**Task details**
Please print the entries below exactly, from the line with "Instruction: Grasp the" through the line with "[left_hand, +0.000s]", including both of those lines and leaving out all others.
= Beginning of Section =
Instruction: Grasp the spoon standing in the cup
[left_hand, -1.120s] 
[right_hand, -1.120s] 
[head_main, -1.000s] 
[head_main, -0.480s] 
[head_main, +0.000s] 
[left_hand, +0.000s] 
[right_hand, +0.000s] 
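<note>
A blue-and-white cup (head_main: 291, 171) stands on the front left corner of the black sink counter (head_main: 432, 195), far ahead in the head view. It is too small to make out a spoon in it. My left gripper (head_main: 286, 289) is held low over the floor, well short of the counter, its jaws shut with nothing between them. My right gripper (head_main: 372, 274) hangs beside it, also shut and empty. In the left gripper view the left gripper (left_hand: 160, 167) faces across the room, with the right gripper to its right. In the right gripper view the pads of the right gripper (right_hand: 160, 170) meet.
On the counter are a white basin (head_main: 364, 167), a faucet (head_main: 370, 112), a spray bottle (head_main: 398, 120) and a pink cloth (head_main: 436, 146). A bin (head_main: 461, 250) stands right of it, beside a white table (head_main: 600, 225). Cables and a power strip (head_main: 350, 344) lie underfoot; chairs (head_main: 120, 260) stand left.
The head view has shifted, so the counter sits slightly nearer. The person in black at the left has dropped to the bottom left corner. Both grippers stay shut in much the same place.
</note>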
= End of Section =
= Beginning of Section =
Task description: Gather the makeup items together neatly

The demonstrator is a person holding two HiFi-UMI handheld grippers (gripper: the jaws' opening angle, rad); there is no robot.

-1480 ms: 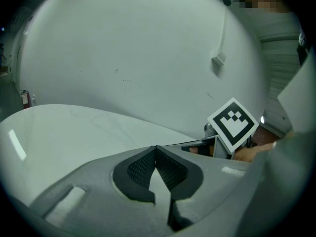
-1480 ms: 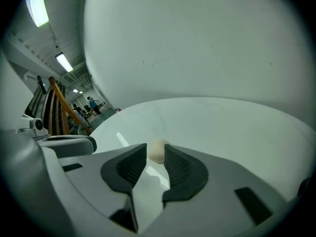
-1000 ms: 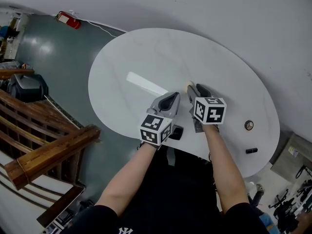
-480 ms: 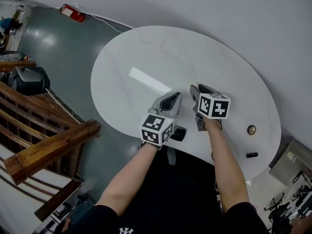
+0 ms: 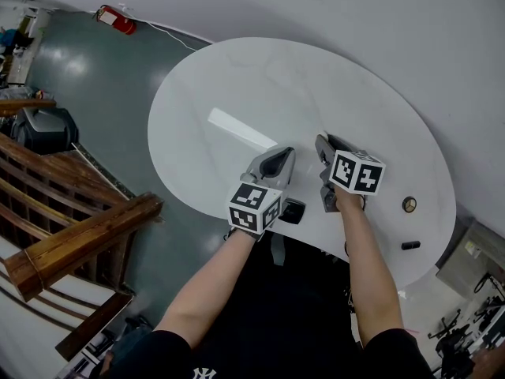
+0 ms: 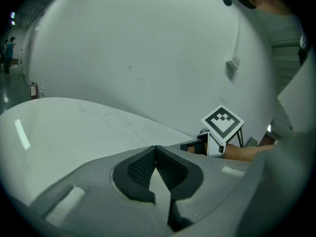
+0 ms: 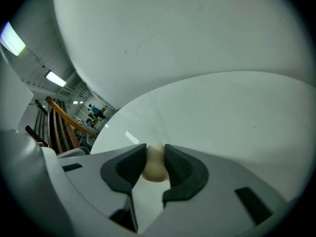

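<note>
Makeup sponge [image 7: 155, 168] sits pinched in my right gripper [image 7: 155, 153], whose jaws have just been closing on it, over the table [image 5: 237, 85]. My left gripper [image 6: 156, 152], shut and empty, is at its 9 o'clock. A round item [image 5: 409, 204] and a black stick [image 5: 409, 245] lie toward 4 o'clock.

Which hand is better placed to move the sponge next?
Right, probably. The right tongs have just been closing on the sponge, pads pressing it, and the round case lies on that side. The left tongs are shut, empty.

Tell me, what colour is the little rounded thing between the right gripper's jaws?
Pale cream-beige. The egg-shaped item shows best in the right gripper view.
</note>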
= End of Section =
**Answer section**
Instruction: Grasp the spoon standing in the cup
[left_hand, -1.120s] 
[right_hand, -1.120s] 
[head_main, -1.000s] 
[head_main, -0.480s] 
[head_main, +0.000s] 
[left_hand, +0.000s] 

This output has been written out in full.